─── Stored data ───

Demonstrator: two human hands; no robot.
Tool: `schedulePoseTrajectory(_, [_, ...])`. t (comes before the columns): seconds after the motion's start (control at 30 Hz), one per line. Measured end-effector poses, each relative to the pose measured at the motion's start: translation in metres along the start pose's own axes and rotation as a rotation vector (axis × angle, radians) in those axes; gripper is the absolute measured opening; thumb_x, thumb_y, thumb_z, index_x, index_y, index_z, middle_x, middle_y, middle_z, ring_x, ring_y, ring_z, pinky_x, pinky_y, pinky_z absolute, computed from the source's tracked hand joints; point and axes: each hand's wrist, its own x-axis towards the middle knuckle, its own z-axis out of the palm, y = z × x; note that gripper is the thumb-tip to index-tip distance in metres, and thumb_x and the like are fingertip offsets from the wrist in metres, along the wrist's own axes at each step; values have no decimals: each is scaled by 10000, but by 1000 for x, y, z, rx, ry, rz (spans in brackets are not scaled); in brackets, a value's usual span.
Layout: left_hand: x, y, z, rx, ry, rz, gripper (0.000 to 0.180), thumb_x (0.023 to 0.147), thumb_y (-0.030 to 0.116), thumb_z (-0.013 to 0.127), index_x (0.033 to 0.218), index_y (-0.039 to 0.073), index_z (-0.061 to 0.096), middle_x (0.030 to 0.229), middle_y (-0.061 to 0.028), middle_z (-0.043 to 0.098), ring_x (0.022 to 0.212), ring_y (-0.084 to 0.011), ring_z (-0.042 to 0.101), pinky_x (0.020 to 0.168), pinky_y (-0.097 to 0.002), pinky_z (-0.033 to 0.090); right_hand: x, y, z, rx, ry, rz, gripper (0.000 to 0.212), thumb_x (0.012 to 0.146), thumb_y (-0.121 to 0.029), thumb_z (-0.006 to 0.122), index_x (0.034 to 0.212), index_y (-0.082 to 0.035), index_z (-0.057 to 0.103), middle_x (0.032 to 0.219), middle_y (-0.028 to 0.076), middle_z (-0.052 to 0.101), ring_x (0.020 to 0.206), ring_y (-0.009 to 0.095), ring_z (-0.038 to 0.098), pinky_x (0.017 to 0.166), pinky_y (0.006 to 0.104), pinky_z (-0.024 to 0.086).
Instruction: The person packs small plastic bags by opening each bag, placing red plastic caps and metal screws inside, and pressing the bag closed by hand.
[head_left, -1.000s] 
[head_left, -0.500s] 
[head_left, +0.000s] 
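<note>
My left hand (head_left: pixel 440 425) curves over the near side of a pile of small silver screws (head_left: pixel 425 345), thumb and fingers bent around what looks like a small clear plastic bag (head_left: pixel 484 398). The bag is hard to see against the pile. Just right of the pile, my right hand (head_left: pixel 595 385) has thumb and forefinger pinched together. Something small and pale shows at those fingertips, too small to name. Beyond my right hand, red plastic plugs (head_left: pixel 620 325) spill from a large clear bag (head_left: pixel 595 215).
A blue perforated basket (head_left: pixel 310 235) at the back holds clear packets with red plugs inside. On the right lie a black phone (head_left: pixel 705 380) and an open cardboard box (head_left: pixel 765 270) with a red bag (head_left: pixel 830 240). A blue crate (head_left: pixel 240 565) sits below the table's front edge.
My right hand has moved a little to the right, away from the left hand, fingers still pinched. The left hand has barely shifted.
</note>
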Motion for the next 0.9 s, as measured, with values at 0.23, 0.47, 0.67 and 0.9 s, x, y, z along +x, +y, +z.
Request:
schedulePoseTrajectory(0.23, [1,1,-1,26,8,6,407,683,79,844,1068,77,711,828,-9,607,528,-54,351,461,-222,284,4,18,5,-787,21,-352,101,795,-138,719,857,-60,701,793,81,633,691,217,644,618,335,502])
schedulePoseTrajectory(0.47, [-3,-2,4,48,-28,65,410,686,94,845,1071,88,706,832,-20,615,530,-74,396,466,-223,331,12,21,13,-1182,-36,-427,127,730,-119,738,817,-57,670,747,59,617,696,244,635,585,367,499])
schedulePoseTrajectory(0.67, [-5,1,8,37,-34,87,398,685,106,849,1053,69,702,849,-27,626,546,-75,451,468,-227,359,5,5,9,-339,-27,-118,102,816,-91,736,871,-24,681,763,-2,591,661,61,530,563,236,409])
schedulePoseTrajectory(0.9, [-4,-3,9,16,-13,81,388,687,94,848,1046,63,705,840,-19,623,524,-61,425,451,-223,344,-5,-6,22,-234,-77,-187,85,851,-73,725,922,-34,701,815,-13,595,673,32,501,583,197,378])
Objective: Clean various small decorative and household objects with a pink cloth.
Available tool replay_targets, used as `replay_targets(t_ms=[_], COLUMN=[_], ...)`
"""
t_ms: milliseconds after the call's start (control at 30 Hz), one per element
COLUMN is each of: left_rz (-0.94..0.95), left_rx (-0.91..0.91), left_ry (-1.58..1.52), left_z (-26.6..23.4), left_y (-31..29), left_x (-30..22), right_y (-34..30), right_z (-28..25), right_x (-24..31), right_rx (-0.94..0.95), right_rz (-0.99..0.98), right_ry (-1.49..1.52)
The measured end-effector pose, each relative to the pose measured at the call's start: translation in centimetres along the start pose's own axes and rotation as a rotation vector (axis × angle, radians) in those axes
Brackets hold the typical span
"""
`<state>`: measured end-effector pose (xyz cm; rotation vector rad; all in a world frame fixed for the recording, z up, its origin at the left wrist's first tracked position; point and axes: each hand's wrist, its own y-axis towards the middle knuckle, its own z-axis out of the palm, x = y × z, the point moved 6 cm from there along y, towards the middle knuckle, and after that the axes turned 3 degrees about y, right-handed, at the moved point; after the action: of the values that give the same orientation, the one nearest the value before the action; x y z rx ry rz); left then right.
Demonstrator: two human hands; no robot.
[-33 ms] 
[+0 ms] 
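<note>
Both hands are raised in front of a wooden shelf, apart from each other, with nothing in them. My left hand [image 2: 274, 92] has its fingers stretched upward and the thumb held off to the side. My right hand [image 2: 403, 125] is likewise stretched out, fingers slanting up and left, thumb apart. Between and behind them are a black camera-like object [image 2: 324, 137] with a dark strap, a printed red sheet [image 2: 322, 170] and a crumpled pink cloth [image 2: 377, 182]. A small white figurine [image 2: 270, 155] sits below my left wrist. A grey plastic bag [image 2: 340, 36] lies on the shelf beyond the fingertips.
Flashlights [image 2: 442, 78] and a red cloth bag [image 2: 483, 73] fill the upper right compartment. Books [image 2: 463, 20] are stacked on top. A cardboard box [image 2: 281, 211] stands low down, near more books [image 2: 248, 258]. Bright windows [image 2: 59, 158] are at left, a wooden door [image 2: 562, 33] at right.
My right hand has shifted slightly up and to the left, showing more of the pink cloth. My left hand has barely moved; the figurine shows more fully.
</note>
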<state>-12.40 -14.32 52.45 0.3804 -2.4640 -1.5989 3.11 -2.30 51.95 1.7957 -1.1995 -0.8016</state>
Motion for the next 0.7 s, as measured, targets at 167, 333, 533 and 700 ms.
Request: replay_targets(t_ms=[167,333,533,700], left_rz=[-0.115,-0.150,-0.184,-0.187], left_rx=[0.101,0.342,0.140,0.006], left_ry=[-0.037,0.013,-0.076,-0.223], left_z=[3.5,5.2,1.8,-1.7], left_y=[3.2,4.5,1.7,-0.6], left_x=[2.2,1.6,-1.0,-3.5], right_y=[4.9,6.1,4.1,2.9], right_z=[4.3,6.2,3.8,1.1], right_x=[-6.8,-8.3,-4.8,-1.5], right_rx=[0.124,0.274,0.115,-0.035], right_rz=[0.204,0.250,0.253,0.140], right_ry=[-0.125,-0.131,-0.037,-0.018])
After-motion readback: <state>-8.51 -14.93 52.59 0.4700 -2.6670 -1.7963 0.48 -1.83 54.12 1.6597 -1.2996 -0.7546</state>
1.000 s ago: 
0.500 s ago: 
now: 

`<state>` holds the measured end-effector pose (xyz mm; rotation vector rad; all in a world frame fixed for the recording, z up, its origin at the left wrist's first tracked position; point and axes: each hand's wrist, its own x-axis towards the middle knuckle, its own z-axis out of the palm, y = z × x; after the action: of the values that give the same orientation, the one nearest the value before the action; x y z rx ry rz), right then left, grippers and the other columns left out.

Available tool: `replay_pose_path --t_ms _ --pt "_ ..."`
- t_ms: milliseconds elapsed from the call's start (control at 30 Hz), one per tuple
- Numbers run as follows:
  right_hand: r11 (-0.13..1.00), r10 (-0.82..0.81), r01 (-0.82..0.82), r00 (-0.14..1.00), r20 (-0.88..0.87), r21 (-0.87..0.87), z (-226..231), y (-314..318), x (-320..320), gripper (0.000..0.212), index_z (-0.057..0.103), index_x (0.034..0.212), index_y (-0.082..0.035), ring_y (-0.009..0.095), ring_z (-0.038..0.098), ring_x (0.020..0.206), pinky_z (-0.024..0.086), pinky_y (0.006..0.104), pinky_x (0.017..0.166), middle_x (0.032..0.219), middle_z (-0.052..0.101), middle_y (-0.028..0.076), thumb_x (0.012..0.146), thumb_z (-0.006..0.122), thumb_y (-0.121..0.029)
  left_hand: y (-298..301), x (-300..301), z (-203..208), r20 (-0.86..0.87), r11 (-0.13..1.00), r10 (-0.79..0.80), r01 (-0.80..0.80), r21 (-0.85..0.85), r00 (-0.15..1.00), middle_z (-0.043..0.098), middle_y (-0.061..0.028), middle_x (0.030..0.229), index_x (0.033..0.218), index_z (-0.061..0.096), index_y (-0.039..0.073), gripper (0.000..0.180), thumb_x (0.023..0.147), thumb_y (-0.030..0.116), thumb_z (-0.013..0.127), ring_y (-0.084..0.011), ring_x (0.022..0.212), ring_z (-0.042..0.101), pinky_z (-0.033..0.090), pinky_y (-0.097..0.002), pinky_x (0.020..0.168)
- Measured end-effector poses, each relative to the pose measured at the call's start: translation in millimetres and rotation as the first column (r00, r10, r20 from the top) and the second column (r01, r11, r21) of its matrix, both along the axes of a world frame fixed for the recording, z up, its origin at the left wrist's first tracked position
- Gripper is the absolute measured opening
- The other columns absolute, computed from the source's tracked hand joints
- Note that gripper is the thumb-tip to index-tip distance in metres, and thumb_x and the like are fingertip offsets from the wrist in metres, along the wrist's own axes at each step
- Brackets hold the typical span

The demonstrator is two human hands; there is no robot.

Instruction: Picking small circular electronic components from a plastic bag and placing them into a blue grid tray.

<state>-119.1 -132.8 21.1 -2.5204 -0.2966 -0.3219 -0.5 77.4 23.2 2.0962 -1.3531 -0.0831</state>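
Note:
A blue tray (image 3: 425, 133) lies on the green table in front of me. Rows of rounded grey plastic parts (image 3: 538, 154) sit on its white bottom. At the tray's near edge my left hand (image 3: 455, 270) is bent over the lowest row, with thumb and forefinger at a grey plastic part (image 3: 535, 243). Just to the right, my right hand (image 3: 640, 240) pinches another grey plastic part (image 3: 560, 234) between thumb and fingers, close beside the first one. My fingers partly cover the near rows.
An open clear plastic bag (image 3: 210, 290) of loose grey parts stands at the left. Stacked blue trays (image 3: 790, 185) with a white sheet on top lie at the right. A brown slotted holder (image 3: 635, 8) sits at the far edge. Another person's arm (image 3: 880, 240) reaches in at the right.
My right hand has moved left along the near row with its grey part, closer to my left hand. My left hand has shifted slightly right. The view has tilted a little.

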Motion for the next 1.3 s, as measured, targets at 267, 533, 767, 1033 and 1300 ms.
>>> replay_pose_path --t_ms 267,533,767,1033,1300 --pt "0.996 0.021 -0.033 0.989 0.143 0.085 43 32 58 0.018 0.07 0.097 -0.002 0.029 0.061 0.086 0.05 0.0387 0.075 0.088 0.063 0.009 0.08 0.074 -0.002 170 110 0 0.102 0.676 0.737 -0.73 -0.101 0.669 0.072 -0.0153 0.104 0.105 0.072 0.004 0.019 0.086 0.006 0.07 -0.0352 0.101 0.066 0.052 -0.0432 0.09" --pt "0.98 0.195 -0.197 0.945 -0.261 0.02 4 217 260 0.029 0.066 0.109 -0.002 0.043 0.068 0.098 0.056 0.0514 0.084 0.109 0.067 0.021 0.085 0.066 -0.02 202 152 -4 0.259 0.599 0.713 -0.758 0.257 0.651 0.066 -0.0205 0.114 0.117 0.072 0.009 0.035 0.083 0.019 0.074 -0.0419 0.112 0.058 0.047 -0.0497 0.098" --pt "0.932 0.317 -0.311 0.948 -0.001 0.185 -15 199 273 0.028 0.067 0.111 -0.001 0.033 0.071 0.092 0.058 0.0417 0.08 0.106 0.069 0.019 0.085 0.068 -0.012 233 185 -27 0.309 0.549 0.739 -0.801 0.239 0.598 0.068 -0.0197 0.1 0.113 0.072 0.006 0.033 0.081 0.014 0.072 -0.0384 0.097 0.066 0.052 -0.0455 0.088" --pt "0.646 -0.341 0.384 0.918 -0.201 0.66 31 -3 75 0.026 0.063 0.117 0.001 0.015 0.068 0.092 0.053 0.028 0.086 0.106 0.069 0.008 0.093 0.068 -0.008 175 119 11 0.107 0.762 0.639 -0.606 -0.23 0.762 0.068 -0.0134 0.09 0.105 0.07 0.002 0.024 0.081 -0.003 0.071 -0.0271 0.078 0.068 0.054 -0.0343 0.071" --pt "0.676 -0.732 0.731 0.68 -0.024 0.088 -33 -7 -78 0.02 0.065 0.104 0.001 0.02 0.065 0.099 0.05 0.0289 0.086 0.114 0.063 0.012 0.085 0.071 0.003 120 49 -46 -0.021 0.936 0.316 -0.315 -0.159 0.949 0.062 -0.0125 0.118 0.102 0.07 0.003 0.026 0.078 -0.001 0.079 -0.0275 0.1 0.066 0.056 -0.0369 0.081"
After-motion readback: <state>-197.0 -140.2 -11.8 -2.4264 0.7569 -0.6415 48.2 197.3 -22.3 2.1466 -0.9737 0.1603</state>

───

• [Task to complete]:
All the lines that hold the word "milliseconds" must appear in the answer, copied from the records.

• [Task answer]:
t_ms: milliseconds after the call's start (control at 30 Hz), one per element
- t_ms: milliseconds elapsed from the call's start (control at 30 Hz), one per tuple

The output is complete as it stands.